Б. Спокойно, не волнуйся. Отпуск кончается, скоро мы вернёмся домой. Нас же все будут расспрашивать, родители и друзья, как мы тут жили. Что же я им скажу? И что ты скажешь? И что Рая? Надо же согласовать...
С. вскакивает, уходя бросает через плечо: Говори, что хочешь!
Б. вслед: Значит, ты мне даешь карт бланш? Спасибо! К сожалению, у меня слишком много есть о чём рассказывать. Хотелось бы меньше.

Через час Б. входит в комнату, где живут Р. и С. Р. лежит на кровати, закинув руки за голову. С. собирает папку для рисования.
Б. Так ты всё-таки собираешься ехать в город? Это удачно, нам по пути. А ты Р., поедешь с нами?
Р. Мне что-то нездоровится, я останусь дома. Голова кружится.
Б. Ну, ладно, мы поехали. Вернемся к обеду, если ничего не случится.

Развалины башен и каменных стен, яма для археологических раскопок. В проломах стен – великолепный вид на море и город. Вдали горы.
С. /читает/. «Башня, воздвигнута консулом Константином, ХVII век». Каждый генуэзский консул возводил здесь свою башню.
Б. А вот эта деревянная балка, неужели и ей 300 лет?
С. Конечно, она же вделана в камень. Тут в башне был балкон. Винтовая лестница для подъёма на смотровые площадки. А вон там – стена карантина, где выдерживали рабов перед продажей. Ты знаешь, их не зря выдерживали именно 40 дней – это максимальная длительность любой заразной болезни. Откуда они тогда могли это знать? Поразительно.
Б. Значит, знали. Мы вообще теперь мало знаем, что люди тогда знали.
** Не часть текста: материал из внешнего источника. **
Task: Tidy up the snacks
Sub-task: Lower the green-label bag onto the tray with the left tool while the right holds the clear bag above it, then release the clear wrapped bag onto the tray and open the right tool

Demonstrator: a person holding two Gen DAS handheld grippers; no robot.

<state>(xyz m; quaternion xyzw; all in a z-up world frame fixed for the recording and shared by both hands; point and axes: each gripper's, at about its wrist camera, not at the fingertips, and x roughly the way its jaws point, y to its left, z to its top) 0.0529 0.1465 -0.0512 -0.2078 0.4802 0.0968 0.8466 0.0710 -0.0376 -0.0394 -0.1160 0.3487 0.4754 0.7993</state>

А вот этот вид – ты смотри! – и три века назад был таким же! Море...
С. Завтра я опять сюда приду. Тут стлько нужно рисовать!
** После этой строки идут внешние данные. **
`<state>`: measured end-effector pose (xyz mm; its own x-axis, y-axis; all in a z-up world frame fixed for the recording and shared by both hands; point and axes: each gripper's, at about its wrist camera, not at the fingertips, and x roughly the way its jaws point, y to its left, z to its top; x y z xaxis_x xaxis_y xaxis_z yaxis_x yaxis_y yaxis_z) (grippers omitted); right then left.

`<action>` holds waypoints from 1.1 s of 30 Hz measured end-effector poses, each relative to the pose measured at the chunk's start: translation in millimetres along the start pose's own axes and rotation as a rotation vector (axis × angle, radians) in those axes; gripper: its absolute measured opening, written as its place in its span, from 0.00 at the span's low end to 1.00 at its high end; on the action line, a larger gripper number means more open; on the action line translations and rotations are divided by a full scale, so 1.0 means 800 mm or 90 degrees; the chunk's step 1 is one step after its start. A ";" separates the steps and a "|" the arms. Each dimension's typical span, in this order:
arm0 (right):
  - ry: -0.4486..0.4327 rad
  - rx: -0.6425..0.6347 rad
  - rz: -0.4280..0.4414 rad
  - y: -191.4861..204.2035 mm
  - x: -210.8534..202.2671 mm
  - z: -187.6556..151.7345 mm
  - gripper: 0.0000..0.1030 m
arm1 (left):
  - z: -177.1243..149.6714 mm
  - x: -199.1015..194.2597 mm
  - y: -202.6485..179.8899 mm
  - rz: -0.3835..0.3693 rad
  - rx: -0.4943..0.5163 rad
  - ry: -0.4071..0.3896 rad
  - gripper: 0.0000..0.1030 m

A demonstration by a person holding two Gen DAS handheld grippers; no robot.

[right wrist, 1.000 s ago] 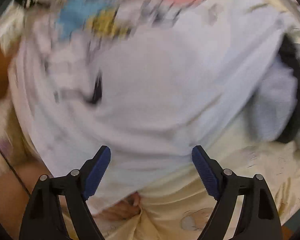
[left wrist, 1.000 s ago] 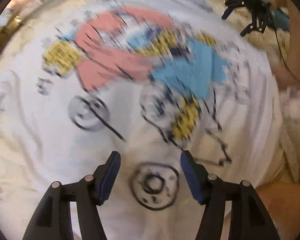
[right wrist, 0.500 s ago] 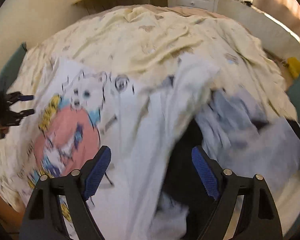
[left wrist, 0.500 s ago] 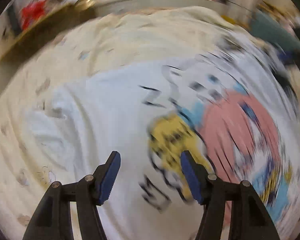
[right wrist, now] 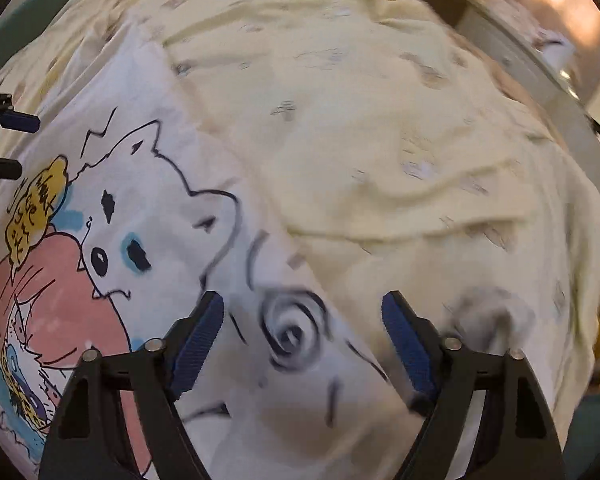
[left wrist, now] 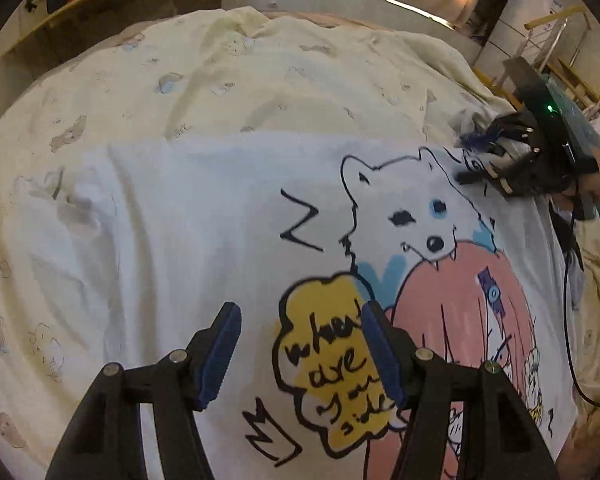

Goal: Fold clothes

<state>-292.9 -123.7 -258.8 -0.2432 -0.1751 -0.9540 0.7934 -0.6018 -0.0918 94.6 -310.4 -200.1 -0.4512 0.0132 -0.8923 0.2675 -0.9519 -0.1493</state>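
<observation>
Two tools hover over one white T-shirt (left wrist: 204,216) spread flat on a bed with a pale yellow printed cover (left wrist: 260,76). Shirt front faces up: wolf head outline, pink shape, yellow speech bubble with handwriting. Left tool (left wrist: 300,356) points down above the print, blue pads parted, nothing between them, released. Right tool (right wrist: 302,344) sits above the shirt's far edge by a spiral mark; its jaws are closing, pads apart with cloth below them but not pinched. From the left wrist view the right tool (left wrist: 476,160) shows at the shirt's corner, a hand behind it. Wooden shelf (left wrist: 100,4) stands beyond the bed.
</observation>
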 end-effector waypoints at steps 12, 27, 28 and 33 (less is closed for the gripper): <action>-0.104 -0.171 0.061 0.151 -0.121 -0.139 0.02 | 0.011 -0.048 -0.025 -0.022 0.070 -0.118 0.61; -0.015 -0.167 0.137 0.236 -0.090 -0.243 0.21 | 0.000 0.038 -0.092 -0.048 0.156 0.059 0.61; -0.028 -0.153 0.150 0.229 -0.098 -0.242 0.26 | 0.000 0.043 -0.094 -0.042 0.157 0.064 0.61; -0.106 -0.038 0.194 0.165 -0.147 -0.225 0.78 | -0.003 0.045 -0.084 -0.007 0.147 0.077 0.03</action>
<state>-59.0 -42.1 -210.5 -0.0745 -0.4674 -0.8809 0.8735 -0.4567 0.1685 62.4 -245.0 -223.6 -0.3443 0.0474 -0.9377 0.0560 -0.9959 -0.0709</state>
Б. Слушай, это всё хорошо, но ты мне всё-таки ответь, что с тобой-то происходит? Я же вижу, ты всё мечешься, нервничаешь, места себе не находишь. В чём дело? Что у тебя случилось? Мне казалось, всё в порядке.
С. Нет, Б., это слишком тяжёлый для меня разговор. Я знал, что ты будешь спрашивать, но я не могу сейчас говорить. Мне очень трудно. Ты пойми, у меня голова кружится и перебои с в сердце. Давай отложим.
Б. Давай отложим, как хочешь. А может быть, если ты поговоришь, то и голова и сердце успокоятся? Ведь если поделиться, всегда легче. Тем более, что с тобой не чужие, и хотят тебе не зла, а добра. Может быть, мне бы и не следовало тебя расспрашивать, но после того, как ты меня втравил в разговор с родителями...
С. Я тебя не втравливал! Это они сами! Ты мог и отказаться... я не...
Б. Ну извини, я не то слово употребил. Я сам влез, они хотели – это не важно. Важно то, что я волею судеб оказался в курсе дела, так чего же тебе от меня теперь скрываться? Я ведь и сам о многом догадываюсв, может быть не всегда правильно. От этого могут быть ошибки. А если ты бедешь откровенен, ошибок можно будет избежать. Дело-то достаточно серьёзное.
С. Понимаешь, я уже месяц нахожусв между молотом и наковальней. Я же истрепал все нервы. Какой там отпуск, я чуть живой...
Б. Что же, это всё из-за того, что родители против Р.?
С. Да. Понимаешь, если я поступлю по-своему, я нанесу им удар. Они больные старики, и я никогда этого себе не прощу.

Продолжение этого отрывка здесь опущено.